DES MOINES, Iowa (AP) -- The U.S. Environmental Protection Agency has threatened to take over protection of Iowa's waterways from the state unless local officials make significant changes.
The Des Moines Register reported Tuesday (http://dmreg.co/UA9dPa ) that a federal investigation shows the state has been lax in requiring that livestock operations follow rules to keep manure out of Iowa's creeks, rivers and lakes.
The EPA report said the state Department of Natural Resources hasn't properly inspected livestock facilities and failed in its duties about half the time when responding to livestock pollution.
EPA spokesman Kris Lancaster said the agency would likely work with the DNR in hopes the agency would agree to changes before taking control of clean water enforcement in Iowa.
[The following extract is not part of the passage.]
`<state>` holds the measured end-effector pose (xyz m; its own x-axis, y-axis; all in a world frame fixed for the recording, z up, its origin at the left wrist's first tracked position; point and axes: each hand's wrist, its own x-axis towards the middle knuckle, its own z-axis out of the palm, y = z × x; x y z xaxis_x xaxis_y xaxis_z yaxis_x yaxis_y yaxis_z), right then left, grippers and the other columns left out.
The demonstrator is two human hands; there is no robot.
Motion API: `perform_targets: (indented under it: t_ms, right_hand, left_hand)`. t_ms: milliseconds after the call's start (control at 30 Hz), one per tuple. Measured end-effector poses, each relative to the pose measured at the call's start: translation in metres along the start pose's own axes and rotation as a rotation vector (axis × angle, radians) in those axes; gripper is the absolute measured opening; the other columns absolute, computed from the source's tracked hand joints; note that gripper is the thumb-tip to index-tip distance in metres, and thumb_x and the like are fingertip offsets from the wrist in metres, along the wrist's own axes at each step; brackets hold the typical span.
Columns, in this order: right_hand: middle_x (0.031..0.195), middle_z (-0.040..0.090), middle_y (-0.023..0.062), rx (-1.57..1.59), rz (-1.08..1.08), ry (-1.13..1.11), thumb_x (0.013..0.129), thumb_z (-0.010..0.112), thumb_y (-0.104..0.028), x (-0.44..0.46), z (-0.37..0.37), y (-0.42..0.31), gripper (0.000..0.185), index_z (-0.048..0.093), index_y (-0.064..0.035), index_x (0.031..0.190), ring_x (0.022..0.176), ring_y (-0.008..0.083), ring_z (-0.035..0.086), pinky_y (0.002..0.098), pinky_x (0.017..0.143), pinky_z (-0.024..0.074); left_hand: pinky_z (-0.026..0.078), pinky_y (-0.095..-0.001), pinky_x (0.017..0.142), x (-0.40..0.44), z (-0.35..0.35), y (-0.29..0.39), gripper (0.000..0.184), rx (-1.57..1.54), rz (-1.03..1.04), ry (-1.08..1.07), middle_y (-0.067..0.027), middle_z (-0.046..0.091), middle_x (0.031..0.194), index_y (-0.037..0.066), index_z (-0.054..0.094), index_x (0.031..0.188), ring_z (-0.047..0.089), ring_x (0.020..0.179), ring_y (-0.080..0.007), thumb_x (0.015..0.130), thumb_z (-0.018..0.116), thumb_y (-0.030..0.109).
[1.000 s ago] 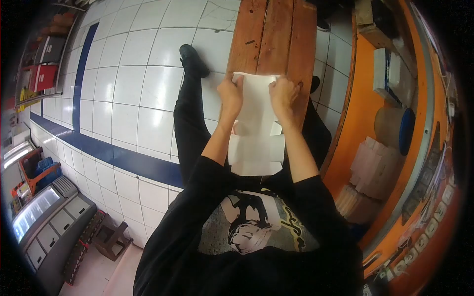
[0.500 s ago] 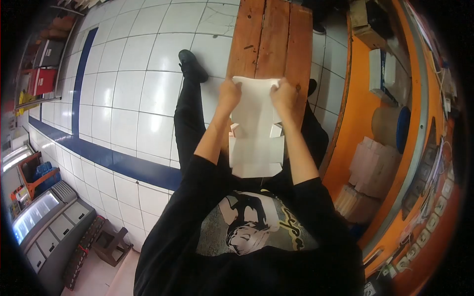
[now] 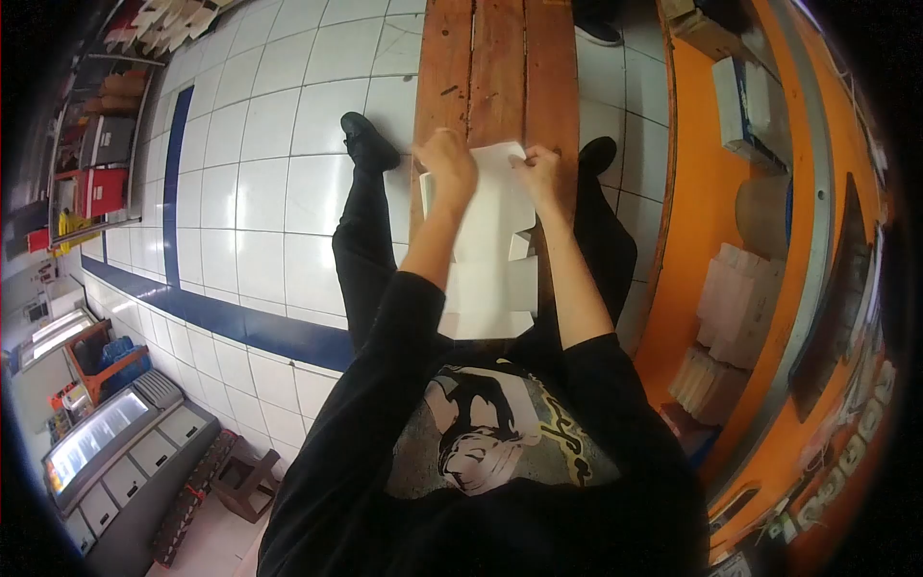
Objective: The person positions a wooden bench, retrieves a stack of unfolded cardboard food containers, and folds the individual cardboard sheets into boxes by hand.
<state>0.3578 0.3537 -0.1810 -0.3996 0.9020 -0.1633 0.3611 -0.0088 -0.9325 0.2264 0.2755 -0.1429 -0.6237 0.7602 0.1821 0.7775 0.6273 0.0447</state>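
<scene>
A white cardboard piece [image 3: 488, 216], creased and with small side flaps, lies lengthwise on the wooden bench [image 3: 495, 77], its near end close to my lap. My left hand [image 3: 447, 162] is over its far left part, fingers bent and blurred; whether they grip the cardboard I cannot make out. At the far right corner, my right hand [image 3: 538, 173] pinches the cardboard's edge between thumb and fingers.
My legs straddle the bench over a white tiled floor [image 3: 269, 183]. An orange shelf [image 3: 692, 192] on the right holds flat cardboard pieces [image 3: 735, 303] and boxes. At lower left are a small stool [image 3: 245, 484] and a grey cabinet [image 3: 135, 452]. Another shoe [image 3: 598, 34] shows beyond the bench.
My left hand has come off the far left corner and moved inward over the cardboard. My right hand stays by the far right corner. The view has shifted slightly.
</scene>
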Motion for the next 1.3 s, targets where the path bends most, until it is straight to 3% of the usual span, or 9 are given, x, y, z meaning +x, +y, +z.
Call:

DNR spokesman Kevin Baskins said his agency tries to work with livestock operations to reduce pollution rather than imposing fines or other penalties. He said this strategy works better than one that relies on punishment for not following environmental rules.
"The assertion that DNR has not assessed enough fines is an unfortunately broad generalization and misleading characterization," Baskins wrote in an email to the Register in response to questions. "Fines are determined by circumstances unique to each instance."
The EPA investigated the state's enforcement after receiving a petition five years ago from environmental groups, which called for the federal agency to take control because of what the groups argued was lax state enforcement.
In an EPA report from July obtained by the Register, federal regulators found that the DNR didn't respond adequately about half the time when responding to pollution from livestock operations. The state also assessed fines far below the maximum allowed by the state -- the EPA deemed that 49 percent of penalties in 150 livestock cases reviewed were inadequate.
The EPA claimed the state also didn't follow its own enforcement plans and allowed manure applications closer to waterways than allowed by federal rules.
Baskins said the DNR has been working with livestock operators to improve compliance, and in the past decade has responded to nearly 85,000 requests from producers for help in complying with the law. During that time, the percentage of large livestock operations reporting a least one waste discharged in a year dropped from 5.2 percent to 2.5 percent, he said.